Fernando Mendes

Personal information
- Full name: Fernando Mamede Mendes
- Date of birth: 15 July 1937
- Place of birth: Seia, Portugal
- Date of death: 31 March 2016 (aged 78)
- Place of death: Lisbon, Portugal
- Position: Midfielder

Youth career
- 1953–1956: Sporting CP

Senior career*
- Years: Team / Apps / (Gls)
- 1956–1968: Sporting CP / 165 / (1)
- 1968–1969: Atlético / 12 / (1)
- Total:  / 177 / (2)

International career
- 1959–1965: Portugal / 21 / (0)

Managerial career
- 1974–1975: Lusitânia
- 1975–1976: Atlético
- 1976–1977: Vianense
- 1977–1979: Sporting CP (youth)
- 1980: Sporting CP
- 1981: Marítimo
- 1982–1984: Belenenses
- 1984–1985: Farense
- 1985–1986: Trofense
- 1986–1988: Sporting CP (assistant)
- 1988–1996: Sporting CP (youth)
- 1996: Sporting CP
- 2000: Lourinhanense
- 2000–2001: Sporting CP

= Fernando Mendes (footballer, born 1937) =

Portuguese footballer and manager (1937–2016)

Fernando Mamede Mendes (15 July 1937 – 31 March 2016) was a Portuguese football midfielder and manager.

==Playing career==
Mendes was born in Seia, Guarda District. During his professional career, which lasted 13 seasons, he played almost exclusively for Sporting CP, also starting and finishing his football development at the Lisbon side. He appeared in 233 matches during his spell, including friendlies.

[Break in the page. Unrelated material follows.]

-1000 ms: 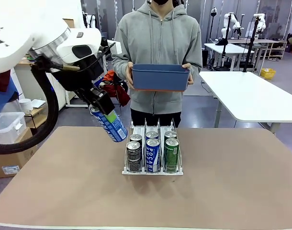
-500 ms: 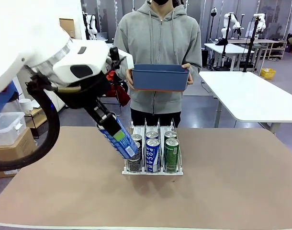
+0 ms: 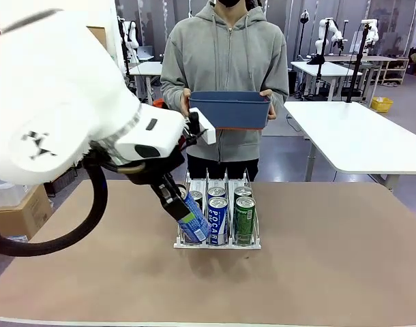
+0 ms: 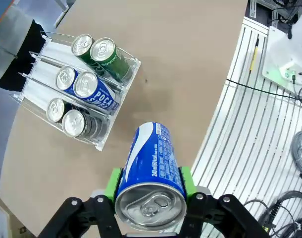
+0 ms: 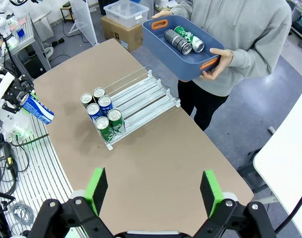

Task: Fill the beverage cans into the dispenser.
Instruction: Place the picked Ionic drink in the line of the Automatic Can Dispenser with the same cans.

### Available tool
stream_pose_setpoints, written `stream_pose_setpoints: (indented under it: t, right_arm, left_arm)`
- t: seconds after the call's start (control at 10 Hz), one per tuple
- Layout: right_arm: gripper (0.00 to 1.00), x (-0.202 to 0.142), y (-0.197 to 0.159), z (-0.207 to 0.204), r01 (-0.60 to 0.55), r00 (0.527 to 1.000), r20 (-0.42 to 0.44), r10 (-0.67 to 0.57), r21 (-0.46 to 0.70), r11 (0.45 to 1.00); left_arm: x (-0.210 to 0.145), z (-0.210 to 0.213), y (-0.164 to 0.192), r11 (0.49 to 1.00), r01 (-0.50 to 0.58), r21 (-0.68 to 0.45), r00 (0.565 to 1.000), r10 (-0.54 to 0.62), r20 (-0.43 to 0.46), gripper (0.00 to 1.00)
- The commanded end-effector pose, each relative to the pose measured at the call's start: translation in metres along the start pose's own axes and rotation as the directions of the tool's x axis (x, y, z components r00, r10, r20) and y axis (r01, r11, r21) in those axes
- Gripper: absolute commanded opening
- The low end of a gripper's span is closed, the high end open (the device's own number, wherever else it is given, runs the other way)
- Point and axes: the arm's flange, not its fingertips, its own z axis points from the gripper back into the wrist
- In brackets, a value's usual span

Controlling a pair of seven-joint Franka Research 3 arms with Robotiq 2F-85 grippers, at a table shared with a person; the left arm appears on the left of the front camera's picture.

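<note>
Right end effector [image 5: 153, 193]: nearest us and high over the worktop [image 3: 331, 272], jaws spread wide, nothing between them. It's well away from the action.
Left end effector [image 4: 150, 184]: clamped tight on a blue-and-white can, green pads on either flank, and it's the arm that counts right now.
Held can [image 3: 193, 221]: tilted, silver top up toward the wrist, base aimed down and to the right. It hangs at the dispenser's near-left corner, in front of the left lane; I can't tell whether it touches the frame.
Dispenser [image 3: 218, 245]: mid-worktop, three lanes running near to far, two cans at the near end of each: dark cans [image 4: 67, 116] left, POCARI cans [image 3: 217, 216] middle, green cans [image 3: 245, 216] right.
Key relation: the free room is in the far stretch of every lane, so it lies beyond and to the right of the can's base. My read: the can has to clear the front rows and come upright before it drops in.
Bin [image 3: 228, 110]: far side, held in both hands by the person [image 3: 225, 61], more cans lying in it.
</note>
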Motion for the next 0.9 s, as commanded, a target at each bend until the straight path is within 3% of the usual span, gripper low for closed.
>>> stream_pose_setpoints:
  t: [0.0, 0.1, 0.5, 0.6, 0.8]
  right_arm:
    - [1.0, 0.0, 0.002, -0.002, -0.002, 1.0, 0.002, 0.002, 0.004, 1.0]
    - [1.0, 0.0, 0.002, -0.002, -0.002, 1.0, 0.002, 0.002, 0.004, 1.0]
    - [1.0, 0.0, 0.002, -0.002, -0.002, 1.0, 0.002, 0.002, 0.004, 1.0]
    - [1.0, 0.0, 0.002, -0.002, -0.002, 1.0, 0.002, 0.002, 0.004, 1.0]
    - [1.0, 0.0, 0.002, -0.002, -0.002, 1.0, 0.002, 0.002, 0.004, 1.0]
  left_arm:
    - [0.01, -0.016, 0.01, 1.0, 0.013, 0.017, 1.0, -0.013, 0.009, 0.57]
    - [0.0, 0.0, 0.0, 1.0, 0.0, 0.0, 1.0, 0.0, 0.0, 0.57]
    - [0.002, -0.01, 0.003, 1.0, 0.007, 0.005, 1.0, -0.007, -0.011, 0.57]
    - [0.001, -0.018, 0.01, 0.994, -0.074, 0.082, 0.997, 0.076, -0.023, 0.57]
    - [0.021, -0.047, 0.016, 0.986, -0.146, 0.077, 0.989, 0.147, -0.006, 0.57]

Mendes earned 21 caps for Portugal in six years, but did not attend any major international tournament. On 25 April 1965, he broke his leg in the early minutes of the away fixture against Czechoslovakia for the 1966 FIFA World Cup qualifiers, as the national team eventually won 1–0 thanks to Eusébio with ten players (no substitutions were allowed then).

==Coaching career==
Mendes never fully recovered from that situation, and retired four years later at 31. In 24 Primeira Liga games over three separate seasons, he served as interim manager at his main club (the last in late 2000–early 2001), winning nine, drawing nine and losing six; with the Lions, he also worked as an assistant coach and extensively with the youth teams.

==Death==
Mendes died on 31 March 2016 at the Hospital Pulido Valente in Lisbon, after a long illness. He was 78 years old.